Messina, un parco museo nel forte cinquecentesco Il progetto bloccato: da 16 anni si attende il collaudo

Complice pure l’incoronazione di Montalbano Elicona a borgo dei borghi, l’intera provincia di Messina riscopre le proprie bellezze e la propria vocazione turistica. Una strada, quella che porta alla valorizzazione del patrimonio paesaggistico, artistico e culturale, resa tuttavia impervia dalle inefficienze della burocrazia. Capace di rimandare il collaudo di un rinomato forte cinquecentesco, con ripercussioni sulla relativa riqualificazione, per 16 anni. 

Teatro di questo caso di straordinaria lentezza, il capoluogo peloritano. Qui, all’amministrazione municipale è stato donato un progetto dal valore di 15 milioni di euro, già inserito nel piano triennale delle opere pubbliche, da finanziare con i fondi strutturali europei 2014-2020. L’unico inghippo è che, senza il collaudo, atteso dal lontano febbraio del 1999, la concessione non potrà essere rispolverata, rischiando di comprometterne ogni ambizione.

I fatti sono emersi nel corso di un’audizione in commissione Cultura e Identità di palazzo Zanca, lo scorso 2 aprile. All’ordine del giorno, anche un altro disegno, quello relativo alla costituzione del Parco dei forti. Nell’occasione, sono stati ascoltati Michaela Stagno d’Alcontres, vice presente nazionale dell’Istituto italiano dei castelli; Franz Riccobono, presidente dell’associazione Amici del museo; l’architetto Antonio Galeano. Scopo, approfondire il progetto relativo alla tutela e alla valorizzazione del sistema difensivo dello Stretto di Messina, redatto a cura delle due associazioni e dello studio tecnico Antonino Galeano Architetti.

«Il progetto di prefattibilità ambientale redatto ai sensi dell’articolo 21 del Dpr 554 del 21 dicembre 1999 – spiega Piero Adamo, presidente della commissione – si articola su due linee di intervento: la realizzazione del Parco museo di Castel Gonzaga e la realizzazione del Parco dei forti dello Stretto di Messina». Il primo, inserito nel piano triennale delle opere pubbliche, è stato donato al Comune il 29 aprile 2009. Il secondo, nel gennaio 2014.

A rivelare la paralisi burocratica è l’analisi della proposta di restauro conservativo e adeguamento funzionale a museo concernente Forte Gonzaga, uno dei beni architettonici cinquecenteschi più importanti della città dello Stretto: «L’obiettivo – prosegue Adamo – è la creazione di un parco museo nell’area di Castel Gonzaga, con l’istituzione di un museo civico della città di Messina, e di un centro servizi a impatto visuale zero, dotato di parcheggio coperto, centro accoglienza turistica e area congressuale, area ristoro, foresteria, aree espositive e di un area a verde ambientale, finalizzata alla valorizzazione e preservazione di uno dei polmoni verdi più significativi ai margini del centro urbano».

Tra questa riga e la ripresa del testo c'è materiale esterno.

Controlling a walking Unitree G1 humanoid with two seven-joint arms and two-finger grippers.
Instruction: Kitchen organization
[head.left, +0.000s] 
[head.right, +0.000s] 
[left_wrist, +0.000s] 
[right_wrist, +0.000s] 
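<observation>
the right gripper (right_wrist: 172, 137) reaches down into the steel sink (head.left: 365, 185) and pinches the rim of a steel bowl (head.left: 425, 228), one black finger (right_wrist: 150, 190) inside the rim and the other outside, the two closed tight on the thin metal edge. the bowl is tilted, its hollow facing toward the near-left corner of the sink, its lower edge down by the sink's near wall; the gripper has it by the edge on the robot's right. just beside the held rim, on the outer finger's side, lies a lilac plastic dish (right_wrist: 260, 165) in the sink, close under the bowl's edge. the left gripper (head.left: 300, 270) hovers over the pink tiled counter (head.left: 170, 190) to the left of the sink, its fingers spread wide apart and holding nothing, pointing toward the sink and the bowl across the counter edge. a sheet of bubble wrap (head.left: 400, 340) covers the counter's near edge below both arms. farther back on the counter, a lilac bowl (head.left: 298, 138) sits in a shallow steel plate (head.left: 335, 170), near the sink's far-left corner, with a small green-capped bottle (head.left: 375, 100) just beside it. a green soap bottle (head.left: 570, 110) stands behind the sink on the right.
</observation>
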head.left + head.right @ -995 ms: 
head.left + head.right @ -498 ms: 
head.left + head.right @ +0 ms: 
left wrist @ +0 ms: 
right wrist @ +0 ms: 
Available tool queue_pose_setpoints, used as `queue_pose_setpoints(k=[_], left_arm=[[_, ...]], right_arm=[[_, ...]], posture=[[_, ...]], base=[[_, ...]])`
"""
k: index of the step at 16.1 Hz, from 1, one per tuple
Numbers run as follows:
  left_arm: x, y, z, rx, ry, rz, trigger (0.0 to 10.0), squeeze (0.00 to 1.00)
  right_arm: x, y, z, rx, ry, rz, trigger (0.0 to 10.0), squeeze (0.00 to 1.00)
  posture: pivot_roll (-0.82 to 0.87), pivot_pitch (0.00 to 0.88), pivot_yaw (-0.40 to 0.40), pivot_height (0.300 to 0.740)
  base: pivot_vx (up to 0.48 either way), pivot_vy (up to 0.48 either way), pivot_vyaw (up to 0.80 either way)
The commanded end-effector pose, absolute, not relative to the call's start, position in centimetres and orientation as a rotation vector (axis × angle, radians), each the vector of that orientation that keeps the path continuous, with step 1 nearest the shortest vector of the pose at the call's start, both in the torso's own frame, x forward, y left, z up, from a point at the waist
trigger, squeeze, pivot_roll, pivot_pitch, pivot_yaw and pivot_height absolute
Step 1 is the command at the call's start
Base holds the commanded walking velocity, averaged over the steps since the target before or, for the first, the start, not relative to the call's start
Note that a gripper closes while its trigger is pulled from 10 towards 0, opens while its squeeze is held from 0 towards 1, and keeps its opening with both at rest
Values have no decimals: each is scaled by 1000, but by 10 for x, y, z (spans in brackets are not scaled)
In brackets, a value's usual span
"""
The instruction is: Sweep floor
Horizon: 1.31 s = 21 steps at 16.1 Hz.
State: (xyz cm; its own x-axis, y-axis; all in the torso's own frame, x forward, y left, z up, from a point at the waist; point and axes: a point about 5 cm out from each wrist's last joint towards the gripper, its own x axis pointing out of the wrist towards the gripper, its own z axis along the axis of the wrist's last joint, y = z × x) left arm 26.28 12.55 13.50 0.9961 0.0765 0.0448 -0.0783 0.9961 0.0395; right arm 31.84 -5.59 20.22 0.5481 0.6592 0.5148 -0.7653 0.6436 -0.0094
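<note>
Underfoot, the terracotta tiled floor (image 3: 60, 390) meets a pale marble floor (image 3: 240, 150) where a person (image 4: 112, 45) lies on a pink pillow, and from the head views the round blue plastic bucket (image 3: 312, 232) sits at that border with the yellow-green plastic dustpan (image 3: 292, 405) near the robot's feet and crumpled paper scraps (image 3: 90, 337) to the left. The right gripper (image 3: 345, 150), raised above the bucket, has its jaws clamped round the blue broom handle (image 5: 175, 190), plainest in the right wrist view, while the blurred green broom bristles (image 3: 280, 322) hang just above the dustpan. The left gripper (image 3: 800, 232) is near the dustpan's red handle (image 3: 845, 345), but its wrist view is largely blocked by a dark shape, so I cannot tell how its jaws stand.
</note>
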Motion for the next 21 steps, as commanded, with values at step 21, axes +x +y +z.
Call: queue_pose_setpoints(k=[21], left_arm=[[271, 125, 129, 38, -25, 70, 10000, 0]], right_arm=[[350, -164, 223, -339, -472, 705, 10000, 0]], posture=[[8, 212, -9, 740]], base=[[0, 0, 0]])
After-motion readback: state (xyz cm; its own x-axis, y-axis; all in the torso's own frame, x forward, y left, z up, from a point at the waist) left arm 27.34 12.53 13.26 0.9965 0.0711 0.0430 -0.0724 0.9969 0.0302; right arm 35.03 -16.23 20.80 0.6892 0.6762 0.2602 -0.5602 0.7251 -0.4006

Il manufatto rientra nel demanio regionale ed è stato concesso al Comune di Messina il 14 dicembre 1974, per fini di pubblica utilità. Nell’aprile del 1992, è stato affidato alla locale soprintendenza ai Beni culturali per eseguire lavori di ripristino, restauro e consolidamento al termine dei quali sarebbe dovuto tornare al concessionario. «Gli interventi – fa presente il consigliere comunale di SìAmo Messina – risultano essere stati ultimati nel febbraio del 1999, ma da allora si attende il completamento della procedura di collaudo, evidentemente rimasta imbrigliata nelle pastoie burocratiche».

La commissione – che ha deciso, nel sostenere l’iniziativa, di attivarsi per un iter amministrativo efficace – ha deciso di invitare il soprintendente, Rocco Scimone, in vista della prossima seduta, il 9 aprile, per approfondire la vicenda e chiedere il massimo sforzo affinché si definisca anche formalmente il collaudo. «Cosicché il bene – conclude Adamo – possa tornare nella disponibilità del Comune che, conseguentemente, potrà attivarsi per attingere alle ingenti risorse comunitarie Pon che saranno messe a bando nei prossimi mesi. Il progetto ha un costo stimato di circa 15 milioni. Per realizzarlo, non può prescindersi dai fondi europei di prossima emissione il cui plafond è notevolissimo. Il primo passaggio è, quindi, il collaudo».